→ **About this task**
Your response should consist of every line below, reproduced without alteration.
* * *
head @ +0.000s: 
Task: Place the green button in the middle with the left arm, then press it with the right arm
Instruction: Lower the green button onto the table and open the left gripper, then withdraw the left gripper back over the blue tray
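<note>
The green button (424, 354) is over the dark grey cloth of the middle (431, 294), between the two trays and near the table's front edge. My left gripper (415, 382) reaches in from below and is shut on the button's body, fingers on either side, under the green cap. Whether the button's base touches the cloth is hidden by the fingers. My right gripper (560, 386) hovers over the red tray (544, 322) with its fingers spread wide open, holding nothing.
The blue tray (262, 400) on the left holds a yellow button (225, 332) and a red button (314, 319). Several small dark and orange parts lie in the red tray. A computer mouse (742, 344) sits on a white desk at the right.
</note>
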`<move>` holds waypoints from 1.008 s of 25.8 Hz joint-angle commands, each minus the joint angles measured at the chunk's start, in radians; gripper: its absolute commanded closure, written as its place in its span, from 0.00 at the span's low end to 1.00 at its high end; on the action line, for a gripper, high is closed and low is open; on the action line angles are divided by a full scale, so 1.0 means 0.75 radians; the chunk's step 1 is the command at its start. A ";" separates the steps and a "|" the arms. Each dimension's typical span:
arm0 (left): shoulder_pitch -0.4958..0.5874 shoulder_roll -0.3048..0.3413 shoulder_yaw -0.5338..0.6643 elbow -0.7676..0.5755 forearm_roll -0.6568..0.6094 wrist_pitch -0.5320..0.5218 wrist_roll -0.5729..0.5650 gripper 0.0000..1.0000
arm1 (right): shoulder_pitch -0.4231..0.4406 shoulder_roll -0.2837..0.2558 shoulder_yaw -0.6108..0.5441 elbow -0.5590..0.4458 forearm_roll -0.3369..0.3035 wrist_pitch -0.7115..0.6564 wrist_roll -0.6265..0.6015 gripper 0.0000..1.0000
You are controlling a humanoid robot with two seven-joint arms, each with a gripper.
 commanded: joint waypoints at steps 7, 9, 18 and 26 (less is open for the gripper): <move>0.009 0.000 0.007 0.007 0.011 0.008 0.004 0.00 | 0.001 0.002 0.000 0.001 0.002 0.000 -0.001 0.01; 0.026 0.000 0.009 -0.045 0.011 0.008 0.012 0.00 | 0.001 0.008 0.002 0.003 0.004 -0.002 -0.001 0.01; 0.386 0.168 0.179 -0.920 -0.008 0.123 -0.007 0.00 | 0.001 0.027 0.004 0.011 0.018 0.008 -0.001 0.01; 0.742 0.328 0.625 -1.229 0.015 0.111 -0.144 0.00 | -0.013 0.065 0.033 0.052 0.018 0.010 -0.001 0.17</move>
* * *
→ **Exercise response**
head @ +0.000s: 
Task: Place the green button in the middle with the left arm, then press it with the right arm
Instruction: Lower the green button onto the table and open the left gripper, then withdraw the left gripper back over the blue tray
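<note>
The green button (424, 354) is over the dark grey cloth of the middle (431, 294), between the two trays and near the table's front edge. My left gripper (415, 382) reaches in from below and is shut on the button's body, fingers on either side, under the green cap. Whether the button's base touches the cloth is hidden by the fingers. My right gripper (560, 386) hovers over the red tray (544, 322) with its fingers spread wide open, holding nothing.
The blue tray (262, 400) on the left holds a yellow button (225, 332) and a red button (314, 319). Several small dark and orange parts lie in the red tray. A computer mouse (742, 344) sits on a white desk at the right.
</note>
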`<move>` holds waypoints from 1.008 s of 25.8 Hz joint-angle commands, each minus the joint angles measured at the chunk's start, in radians; gripper: its absolute commanded closure, written as its place in its span, from 0.00 at the span's low end to 1.00 at its high end; on the action line, for a gripper, high is closed and low is open; on the action line angles are divided by a full scale, so 1.0 means 0.75 radians; the chunk's step 1 is the command at its start. A ";" separates the steps and a "|" the arms. Each dimension's typical span:
arm0 (left): shoulder_pitch -0.4958..0.5874 shoulder_roll -0.3048..0.3413 shoulder_yaw -0.5338..0.6643 elbow -0.7676..0.5755 forearm_roll -0.6568..0.6094 wrist_pitch -0.5320..0.5218 wrist_roll -0.5729..0.5650 gripper 0.0000..1.0000
arm1 (right): shoulder_pitch -0.4231..0.4406 shoulder_roll -0.2837..0.2558 shoulder_yaw -0.6108..0.5441 elbow -0.5590..0.4458 forearm_roll -0.3369..0.3035 wrist_pitch -0.7115..0.6564 wrist_roll -0.6265..0.6015 gripper 0.0000..1.0000
You are controlling a humanoid robot with two seven-joint arms, each with a gripper.
 commanded: joint waypoints at steps 7, 9, 18 and 26 (less is open for the gripper): <move>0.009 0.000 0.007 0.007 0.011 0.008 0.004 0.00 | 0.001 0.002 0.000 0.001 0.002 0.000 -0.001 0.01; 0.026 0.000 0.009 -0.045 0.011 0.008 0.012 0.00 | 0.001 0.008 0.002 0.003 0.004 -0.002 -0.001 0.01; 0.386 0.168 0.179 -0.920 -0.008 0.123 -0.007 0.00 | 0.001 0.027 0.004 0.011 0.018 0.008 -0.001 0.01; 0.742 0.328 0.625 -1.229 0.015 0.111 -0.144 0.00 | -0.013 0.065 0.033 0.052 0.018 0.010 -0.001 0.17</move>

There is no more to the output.